**TASK REQUIREMENTS**
Reproduce, exactly and in full, only the lines below from the one containing "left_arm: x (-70" through the one containing "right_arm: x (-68".

**Collection entries**

----

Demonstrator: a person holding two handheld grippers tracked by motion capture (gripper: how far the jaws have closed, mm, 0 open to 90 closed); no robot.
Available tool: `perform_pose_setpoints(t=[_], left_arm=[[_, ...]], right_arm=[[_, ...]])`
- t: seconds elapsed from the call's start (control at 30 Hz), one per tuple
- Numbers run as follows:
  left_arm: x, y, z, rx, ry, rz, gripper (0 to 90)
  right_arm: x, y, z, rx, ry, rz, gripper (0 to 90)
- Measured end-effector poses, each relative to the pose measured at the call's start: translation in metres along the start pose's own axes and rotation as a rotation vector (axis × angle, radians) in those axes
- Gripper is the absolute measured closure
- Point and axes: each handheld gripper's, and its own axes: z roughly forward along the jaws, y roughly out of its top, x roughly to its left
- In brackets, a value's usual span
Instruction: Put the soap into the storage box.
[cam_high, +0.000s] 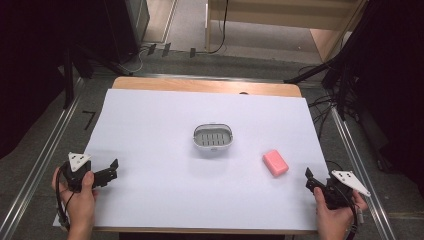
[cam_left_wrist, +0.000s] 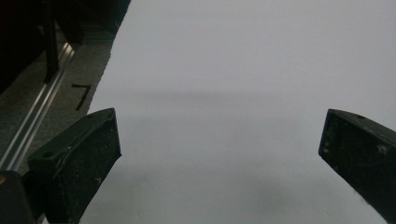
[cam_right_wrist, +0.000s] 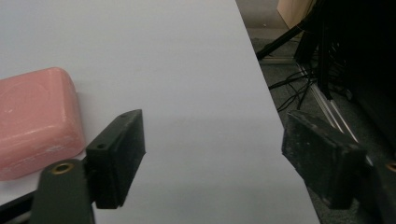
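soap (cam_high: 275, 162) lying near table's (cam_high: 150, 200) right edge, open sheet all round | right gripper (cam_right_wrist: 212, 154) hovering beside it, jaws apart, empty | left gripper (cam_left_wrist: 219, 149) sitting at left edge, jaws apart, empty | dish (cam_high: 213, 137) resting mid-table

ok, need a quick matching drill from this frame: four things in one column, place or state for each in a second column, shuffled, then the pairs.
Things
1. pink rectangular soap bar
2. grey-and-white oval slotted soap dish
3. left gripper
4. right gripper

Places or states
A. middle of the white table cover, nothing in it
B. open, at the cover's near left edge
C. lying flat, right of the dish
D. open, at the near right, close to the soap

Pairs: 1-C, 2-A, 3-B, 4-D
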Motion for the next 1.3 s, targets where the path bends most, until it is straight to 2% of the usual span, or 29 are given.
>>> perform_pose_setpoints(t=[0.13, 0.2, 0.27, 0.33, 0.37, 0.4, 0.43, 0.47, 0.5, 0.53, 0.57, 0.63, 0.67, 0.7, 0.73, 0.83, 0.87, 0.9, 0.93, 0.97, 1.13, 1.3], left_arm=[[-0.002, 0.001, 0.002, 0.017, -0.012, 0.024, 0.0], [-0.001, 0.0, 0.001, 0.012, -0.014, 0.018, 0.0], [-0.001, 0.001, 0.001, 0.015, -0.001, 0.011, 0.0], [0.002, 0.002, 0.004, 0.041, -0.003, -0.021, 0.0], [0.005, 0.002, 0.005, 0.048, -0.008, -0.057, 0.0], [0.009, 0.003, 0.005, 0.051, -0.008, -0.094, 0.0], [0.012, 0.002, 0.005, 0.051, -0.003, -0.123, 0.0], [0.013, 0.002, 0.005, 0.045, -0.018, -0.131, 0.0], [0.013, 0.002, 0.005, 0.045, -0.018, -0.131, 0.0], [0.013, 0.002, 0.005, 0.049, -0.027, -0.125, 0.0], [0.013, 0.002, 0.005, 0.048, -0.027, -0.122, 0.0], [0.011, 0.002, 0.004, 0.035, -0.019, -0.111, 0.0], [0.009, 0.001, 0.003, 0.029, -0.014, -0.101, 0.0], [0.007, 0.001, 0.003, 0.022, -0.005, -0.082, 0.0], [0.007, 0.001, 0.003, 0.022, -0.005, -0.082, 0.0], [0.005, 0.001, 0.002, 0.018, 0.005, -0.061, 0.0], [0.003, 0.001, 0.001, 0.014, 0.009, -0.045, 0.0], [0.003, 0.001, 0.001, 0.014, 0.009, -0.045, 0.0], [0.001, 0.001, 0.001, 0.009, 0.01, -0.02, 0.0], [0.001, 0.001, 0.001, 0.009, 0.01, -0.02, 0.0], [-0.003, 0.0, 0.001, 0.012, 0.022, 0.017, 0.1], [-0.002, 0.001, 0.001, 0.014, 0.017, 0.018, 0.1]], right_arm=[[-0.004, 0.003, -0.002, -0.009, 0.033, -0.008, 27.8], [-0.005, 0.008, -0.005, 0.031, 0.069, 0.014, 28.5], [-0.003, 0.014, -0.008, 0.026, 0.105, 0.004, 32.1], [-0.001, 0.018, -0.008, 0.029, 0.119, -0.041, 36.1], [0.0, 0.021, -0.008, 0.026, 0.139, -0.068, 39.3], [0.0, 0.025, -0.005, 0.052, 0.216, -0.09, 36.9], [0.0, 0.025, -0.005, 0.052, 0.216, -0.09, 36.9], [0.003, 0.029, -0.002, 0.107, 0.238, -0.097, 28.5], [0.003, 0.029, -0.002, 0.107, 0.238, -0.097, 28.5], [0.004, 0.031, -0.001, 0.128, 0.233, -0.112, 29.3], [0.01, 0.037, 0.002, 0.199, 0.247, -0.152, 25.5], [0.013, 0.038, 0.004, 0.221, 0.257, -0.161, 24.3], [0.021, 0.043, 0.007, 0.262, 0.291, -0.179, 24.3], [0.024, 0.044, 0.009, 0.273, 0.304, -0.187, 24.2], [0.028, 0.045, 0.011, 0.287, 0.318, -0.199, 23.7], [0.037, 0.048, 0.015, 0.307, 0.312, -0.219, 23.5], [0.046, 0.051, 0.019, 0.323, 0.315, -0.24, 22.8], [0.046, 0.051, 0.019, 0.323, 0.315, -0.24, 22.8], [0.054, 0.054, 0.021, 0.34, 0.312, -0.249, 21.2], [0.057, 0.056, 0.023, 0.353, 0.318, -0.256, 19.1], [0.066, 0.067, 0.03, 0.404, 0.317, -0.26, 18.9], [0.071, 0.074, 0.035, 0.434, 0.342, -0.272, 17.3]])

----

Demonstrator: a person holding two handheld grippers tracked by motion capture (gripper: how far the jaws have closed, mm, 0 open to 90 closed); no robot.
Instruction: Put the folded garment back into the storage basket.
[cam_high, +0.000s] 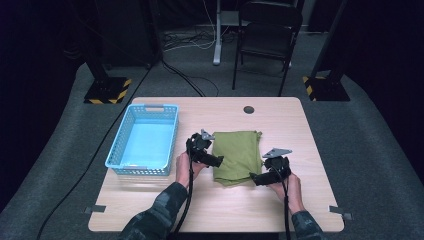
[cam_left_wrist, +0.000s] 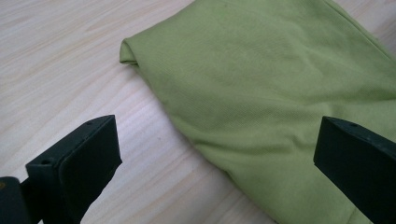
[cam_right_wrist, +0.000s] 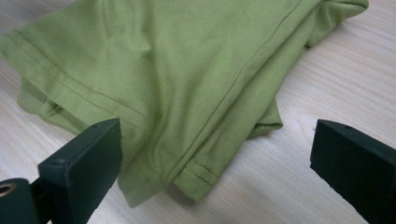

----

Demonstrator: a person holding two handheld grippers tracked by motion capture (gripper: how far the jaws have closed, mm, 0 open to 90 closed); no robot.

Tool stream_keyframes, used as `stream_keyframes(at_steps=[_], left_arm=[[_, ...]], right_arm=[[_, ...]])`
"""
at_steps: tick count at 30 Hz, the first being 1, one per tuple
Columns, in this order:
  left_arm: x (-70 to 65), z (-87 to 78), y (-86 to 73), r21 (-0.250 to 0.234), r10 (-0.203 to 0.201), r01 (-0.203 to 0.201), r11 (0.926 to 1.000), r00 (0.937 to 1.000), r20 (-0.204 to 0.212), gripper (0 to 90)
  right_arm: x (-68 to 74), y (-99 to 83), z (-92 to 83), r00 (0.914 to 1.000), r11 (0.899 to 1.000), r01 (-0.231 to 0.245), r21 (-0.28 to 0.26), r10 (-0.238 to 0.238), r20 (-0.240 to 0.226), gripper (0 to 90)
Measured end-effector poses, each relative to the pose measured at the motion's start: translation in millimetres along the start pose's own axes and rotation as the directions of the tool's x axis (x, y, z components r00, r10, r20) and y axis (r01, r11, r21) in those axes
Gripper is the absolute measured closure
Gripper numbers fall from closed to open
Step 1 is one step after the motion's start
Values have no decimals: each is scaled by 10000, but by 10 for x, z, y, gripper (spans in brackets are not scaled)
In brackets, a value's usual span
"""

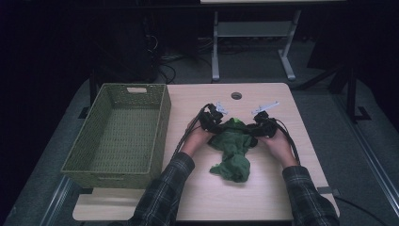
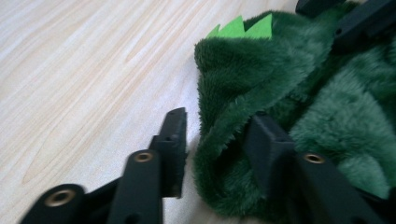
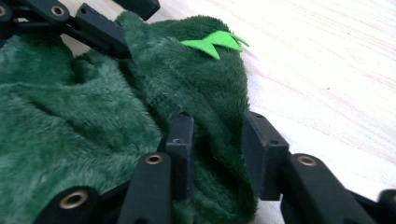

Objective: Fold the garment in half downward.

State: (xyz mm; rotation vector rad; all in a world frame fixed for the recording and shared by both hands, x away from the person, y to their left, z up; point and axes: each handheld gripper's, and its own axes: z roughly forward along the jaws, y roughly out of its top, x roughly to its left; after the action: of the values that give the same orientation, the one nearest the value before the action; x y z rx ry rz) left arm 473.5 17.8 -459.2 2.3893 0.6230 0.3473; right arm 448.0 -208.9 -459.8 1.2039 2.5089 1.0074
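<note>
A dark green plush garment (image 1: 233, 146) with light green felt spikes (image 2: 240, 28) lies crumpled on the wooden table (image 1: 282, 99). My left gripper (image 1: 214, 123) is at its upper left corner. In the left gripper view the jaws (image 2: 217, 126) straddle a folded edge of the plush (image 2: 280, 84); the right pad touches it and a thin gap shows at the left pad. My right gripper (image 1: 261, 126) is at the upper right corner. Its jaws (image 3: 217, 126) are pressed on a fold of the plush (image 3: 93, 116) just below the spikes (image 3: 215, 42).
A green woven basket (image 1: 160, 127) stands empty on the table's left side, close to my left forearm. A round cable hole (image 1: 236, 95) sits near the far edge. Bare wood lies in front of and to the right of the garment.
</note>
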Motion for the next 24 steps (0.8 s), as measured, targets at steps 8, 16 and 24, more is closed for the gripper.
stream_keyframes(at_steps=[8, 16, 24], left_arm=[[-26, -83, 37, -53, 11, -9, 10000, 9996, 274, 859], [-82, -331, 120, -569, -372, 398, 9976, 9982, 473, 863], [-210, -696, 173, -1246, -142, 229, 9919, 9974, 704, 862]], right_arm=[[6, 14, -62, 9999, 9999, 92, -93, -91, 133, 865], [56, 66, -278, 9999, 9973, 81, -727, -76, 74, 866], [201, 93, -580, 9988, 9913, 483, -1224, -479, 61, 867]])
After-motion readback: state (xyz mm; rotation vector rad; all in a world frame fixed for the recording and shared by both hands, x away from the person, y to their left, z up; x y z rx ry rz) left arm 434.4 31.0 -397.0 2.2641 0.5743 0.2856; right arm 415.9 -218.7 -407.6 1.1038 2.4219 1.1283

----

**SOLUTION FOR THIS PROBLEM**
  left_arm: x (-70 to 65), z (-87 to 78), y (-86 to 73), r21 (-0.250 to 0.234), r10 (-0.203 to 0.201), r01 (-0.203 to 0.201), r11 (0.926 to 1.000), r00 (0.937 to 1.000), r20 (-0.204 to 0.212), gripper (0 to 90)
  right_arm: x (-68 to 74), y (-99 to 83), z (-92 to 83), r00 (0.914 to 1.000), r11 (0.899 to 1.000), r01 (-0.231 to 0.245), r21 (-0.28 to 0.26), r10 (-0.238 to 0.238), r20 (-0.240 to 0.226), gripper (0 to 90)

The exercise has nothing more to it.